A multi-dimensional approach helps you proactively prepare for failures, Part 1: Application layer

Resiliency of applications surpasses everything else in building customer trust. Because of this, it cannot be an afterthought. Instead of simply reacting to a failure, why not be proactive?

As your system expands, you’ll likely encounter issues that can hinder your ability to scale, like security and cost. So, it’s necessary to think about the correct architectural patterns beforehand to minimize your chances of enduring a failure without a recovery plan.

In this multi-part blog series, we’ll show you how to take a multi-dimensional approach to ensure your applications, infrastructure, and operational processes can detect points of failure and can gracefully react if (and inevitably when) a failure occurs.

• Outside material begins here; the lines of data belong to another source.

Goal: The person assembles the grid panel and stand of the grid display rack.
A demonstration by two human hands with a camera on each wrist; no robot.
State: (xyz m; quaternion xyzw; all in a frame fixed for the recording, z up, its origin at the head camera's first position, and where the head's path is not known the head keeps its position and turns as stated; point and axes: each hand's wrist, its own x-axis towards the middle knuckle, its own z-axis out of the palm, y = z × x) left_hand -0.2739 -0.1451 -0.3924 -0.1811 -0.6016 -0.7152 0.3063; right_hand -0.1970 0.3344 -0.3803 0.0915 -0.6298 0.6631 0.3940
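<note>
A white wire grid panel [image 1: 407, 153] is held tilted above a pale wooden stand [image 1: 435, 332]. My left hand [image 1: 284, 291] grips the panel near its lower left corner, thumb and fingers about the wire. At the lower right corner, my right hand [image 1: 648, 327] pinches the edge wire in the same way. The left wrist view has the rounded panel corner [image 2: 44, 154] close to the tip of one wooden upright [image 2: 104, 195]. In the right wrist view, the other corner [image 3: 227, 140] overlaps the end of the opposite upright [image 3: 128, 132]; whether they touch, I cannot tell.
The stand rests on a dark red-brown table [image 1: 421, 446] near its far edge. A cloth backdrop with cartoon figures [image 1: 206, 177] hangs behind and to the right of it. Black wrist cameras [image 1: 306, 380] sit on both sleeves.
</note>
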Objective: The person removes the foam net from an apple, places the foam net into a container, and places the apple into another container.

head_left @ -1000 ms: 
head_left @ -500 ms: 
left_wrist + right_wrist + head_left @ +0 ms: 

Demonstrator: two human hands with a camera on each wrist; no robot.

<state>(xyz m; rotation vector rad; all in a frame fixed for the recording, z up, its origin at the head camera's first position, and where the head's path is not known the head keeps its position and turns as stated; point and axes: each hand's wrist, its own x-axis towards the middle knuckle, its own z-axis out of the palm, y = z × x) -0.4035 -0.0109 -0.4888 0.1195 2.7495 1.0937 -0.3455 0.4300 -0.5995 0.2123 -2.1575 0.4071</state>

In each part of the series, we recommend resiliency architecture patterns and managed services to apply across all layers of your distributed system to create a production-ready, resilient application. This post, Part 1, examines how to create application layer resiliency.

Example use case

To illustrate our recommendations for building an effective distributed system, we’ll consider a simple order payment system. Figure 1 shows our base implementation. The real-time part of the distributed system is built with:

An Amazon Route 53 DNS server resolves the website IP address and forwards the request to an Amazon CloudFront cloud delivery network (CDN)
The CDN caches and delivers the static website content stored in Amazon Simple Storage Service (Amazon S3) object storage
Application Load Balancersserve dynamic content for the backend APIs with load balancing
Amazon ElastiCache caches the response for quick retrieval
Amazon Aurora, a persistent, purpose-built database, stores the response
Amazon OpenSearch Service built-in text-search allows users to search the UI

This system is transactional so far, but we need to aggregate and analyze data. We do this using Amazon Simple Queue Service (Amazon SQS), AWS Lambda, AWS Step Functions, Amazon S3, and Amazon Athena. Amazon Kinesis Data Firehose and Amazon Redshift populate the data warehouse via their data pipelines. Amazon QuickSight helps us visualize the data.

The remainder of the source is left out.